> **Assignment**
Set the data down exactly as it stands, and keep its pictures out.

> **Dataset excerpt**
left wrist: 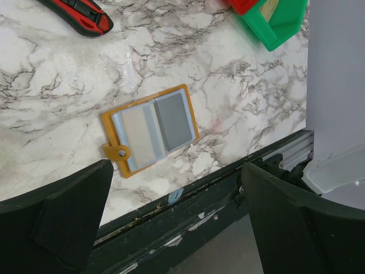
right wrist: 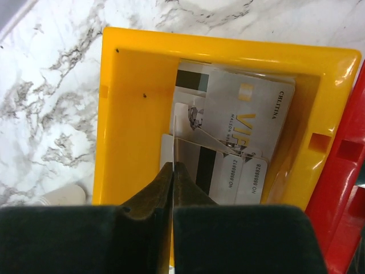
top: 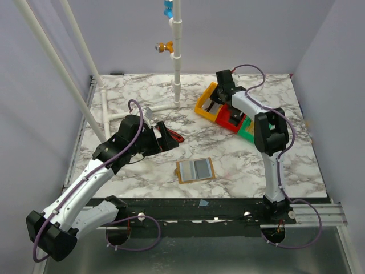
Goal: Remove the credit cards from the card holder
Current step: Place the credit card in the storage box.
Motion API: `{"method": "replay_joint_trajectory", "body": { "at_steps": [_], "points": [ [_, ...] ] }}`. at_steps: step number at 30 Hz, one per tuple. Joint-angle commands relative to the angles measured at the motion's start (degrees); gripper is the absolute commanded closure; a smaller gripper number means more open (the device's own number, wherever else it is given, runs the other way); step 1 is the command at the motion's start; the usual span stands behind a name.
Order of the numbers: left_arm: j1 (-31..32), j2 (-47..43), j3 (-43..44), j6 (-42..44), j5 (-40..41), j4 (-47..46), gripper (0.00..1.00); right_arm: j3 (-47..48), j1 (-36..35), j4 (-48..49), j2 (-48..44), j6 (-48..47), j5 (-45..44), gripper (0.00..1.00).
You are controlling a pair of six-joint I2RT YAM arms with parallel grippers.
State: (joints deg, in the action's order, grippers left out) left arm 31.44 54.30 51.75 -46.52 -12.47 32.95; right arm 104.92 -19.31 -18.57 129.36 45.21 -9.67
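The mustard-brown card holder (top: 195,169) (left wrist: 149,130) lies open and flat near the table's front edge. Two credit cards sit in its sleeves, a pale one (left wrist: 138,137) and a grey one (left wrist: 173,120). My left gripper (top: 168,137) (left wrist: 177,222) hangs open above the front edge, left of and behind the holder, with nothing between its fingers. My right gripper (top: 219,97) (right wrist: 173,165) is far back, inside the orange bin (right wrist: 131,114). It is shut on a credit card (right wrist: 173,137) seen edge-on. Several loose cards (right wrist: 251,114) lie on the bin's floor.
A red bin (top: 231,120) and a green bin (top: 246,130) (left wrist: 279,23) stand beside the orange bin (top: 206,103). A red-and-black utility knife (left wrist: 80,14) lies on the marble by the left gripper. White pipes (top: 178,57) rise at the back and left.
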Motion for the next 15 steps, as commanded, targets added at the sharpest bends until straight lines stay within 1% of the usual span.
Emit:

> **Problem solution**
left wrist: 
right wrist: 
top: 
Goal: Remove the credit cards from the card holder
Current step: Place the credit card in the storage box.
Motion API: `{"method": "replay_joint_trajectory", "body": { "at_steps": [_], "points": [ [_, ...] ] }}`. at_steps: step number at 30 Hz, one per tuple. Joint-angle commands relative to the angles measured at the motion's start (degrees); gripper is the absolute commanded closure; a smaller gripper number means more open (the device's own number, wherever else it is given, runs the other way); step 1 is the command at the motion's start; the usual span stands behind a name.
Order of the numbers: left_arm: j1 (-31..32), j2 (-47..43), j3 (-43..44), j6 (-42..44), j5 (-40..41), j4 (-47..46), gripper (0.00..1.00); right_arm: j3 (-47..48), j1 (-36..35), j4 (-48..49), j2 (-48..44), j6 (-48..47), j5 (-45..44), gripper (0.00..1.00).
You are controlling a pair of six-joint I2RT YAM arms with parallel grippers.
State: (joints deg, in the action's order, grippers left out) left arm 31.44 54.30 51.75 -46.52 -12.47 32.95; right arm 104.92 -19.31 -18.57 129.36 45.21 -9.67
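The mustard-brown card holder (top: 195,169) (left wrist: 149,130) lies open and flat near the table's front edge. Two credit cards sit in its sleeves, a pale one (left wrist: 138,137) and a grey one (left wrist: 173,120). My left gripper (top: 168,137) (left wrist: 177,222) hangs open above the front edge, left of and behind the holder, with nothing between its fingers. My right gripper (top: 219,97) (right wrist: 173,165) is far back, inside the orange bin (right wrist: 131,114). It is shut on a credit card (right wrist: 173,137) seen edge-on. Several loose cards (right wrist: 251,114) lie on the bin's floor.
A red bin (top: 231,120) and a green bin (top: 246,130) (left wrist: 279,23) stand beside the orange bin (top: 206,103). A red-and-black utility knife (left wrist: 80,14) lies on the marble by the left gripper. White pipes (top: 178,57) rise at the back and left.
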Motion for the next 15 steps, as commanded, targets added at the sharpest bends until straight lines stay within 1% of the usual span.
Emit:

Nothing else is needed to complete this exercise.